When you reach the line containing "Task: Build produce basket", stop after it; until then, copy each line of the listing exactly, starting with the first.

╭─ Record set

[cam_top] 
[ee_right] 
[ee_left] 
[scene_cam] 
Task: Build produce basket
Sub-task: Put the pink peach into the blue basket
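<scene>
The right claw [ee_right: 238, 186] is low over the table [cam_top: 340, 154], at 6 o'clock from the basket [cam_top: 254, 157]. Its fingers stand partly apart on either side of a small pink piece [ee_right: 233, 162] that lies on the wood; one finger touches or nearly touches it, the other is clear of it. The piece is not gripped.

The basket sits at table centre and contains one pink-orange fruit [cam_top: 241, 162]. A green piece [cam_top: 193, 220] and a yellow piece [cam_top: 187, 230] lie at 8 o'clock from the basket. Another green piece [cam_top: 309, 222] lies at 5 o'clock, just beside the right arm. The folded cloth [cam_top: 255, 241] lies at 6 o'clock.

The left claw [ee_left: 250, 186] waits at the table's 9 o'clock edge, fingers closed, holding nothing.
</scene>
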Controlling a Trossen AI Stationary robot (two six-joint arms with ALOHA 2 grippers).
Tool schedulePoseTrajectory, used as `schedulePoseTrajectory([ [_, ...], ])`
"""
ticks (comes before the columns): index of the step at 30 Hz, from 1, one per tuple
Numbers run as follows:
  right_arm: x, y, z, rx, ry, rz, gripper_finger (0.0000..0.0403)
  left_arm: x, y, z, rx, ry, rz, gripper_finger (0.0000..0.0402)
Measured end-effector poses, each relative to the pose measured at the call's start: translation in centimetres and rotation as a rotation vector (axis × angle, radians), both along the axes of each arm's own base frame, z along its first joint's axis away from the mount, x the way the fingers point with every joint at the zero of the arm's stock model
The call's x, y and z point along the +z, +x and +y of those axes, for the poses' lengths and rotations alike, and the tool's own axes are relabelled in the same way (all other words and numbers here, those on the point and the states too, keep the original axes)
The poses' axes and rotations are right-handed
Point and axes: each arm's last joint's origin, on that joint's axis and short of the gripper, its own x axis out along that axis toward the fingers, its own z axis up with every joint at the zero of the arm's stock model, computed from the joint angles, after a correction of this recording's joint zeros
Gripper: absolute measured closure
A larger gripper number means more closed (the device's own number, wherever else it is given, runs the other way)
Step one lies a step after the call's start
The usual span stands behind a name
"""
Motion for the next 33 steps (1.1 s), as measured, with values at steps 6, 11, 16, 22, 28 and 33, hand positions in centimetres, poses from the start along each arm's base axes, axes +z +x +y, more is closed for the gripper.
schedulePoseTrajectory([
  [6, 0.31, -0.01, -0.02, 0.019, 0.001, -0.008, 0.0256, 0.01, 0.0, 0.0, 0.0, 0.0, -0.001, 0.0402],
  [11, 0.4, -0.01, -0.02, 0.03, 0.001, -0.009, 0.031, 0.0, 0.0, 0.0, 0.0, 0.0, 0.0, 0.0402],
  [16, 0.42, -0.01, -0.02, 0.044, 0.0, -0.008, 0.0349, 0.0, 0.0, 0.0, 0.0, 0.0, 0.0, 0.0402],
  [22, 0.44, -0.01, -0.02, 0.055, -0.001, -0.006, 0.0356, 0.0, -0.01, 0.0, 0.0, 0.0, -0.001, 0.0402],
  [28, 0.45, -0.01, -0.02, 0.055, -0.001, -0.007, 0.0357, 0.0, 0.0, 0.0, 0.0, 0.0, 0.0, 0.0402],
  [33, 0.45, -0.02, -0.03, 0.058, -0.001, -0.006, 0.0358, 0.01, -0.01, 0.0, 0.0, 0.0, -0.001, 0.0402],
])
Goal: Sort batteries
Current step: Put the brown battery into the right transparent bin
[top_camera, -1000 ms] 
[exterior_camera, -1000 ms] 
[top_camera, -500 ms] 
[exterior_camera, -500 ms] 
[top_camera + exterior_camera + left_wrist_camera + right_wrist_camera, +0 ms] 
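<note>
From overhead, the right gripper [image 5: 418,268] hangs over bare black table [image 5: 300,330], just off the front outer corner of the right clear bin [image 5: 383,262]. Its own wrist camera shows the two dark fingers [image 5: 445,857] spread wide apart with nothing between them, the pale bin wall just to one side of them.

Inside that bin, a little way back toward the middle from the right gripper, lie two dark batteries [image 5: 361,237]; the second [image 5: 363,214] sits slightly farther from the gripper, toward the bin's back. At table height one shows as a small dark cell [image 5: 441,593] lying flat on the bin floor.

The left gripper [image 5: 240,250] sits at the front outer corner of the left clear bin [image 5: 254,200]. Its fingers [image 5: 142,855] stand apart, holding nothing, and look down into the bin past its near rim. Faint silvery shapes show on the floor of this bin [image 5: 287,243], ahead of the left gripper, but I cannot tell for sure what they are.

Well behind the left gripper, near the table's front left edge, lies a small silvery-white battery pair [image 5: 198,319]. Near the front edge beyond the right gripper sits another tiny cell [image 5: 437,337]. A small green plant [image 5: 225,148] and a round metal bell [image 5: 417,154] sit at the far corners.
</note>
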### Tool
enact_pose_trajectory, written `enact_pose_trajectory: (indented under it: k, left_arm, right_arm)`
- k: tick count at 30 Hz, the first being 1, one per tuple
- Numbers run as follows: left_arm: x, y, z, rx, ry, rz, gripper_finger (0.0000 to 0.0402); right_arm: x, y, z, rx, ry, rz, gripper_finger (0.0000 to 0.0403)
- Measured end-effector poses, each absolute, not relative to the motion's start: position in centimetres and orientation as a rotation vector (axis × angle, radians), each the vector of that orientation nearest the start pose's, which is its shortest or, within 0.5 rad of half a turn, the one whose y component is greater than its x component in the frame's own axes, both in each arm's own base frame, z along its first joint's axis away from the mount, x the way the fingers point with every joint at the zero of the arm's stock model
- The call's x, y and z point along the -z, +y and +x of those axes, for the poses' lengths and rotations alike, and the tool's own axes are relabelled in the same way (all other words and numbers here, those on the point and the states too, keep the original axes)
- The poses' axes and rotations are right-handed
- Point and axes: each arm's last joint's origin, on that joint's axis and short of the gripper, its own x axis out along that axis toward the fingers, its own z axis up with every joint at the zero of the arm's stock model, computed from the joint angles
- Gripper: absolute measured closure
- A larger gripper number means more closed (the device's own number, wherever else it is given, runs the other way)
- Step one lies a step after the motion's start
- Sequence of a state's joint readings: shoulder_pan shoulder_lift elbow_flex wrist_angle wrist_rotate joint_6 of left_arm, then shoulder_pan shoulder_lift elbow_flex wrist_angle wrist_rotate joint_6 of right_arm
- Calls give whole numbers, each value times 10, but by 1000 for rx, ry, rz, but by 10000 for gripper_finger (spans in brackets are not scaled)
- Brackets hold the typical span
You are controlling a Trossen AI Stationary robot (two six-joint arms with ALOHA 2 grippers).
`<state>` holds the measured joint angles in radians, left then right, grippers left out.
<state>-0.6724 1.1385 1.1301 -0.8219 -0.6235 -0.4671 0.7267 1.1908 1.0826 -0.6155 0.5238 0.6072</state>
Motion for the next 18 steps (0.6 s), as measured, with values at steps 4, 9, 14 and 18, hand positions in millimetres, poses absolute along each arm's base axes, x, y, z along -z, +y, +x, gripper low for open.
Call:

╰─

**Response to this task**
[cam_top] 
[ee_right] 
[ee_left] 
[scene_cam] 
Task: Build produce basket

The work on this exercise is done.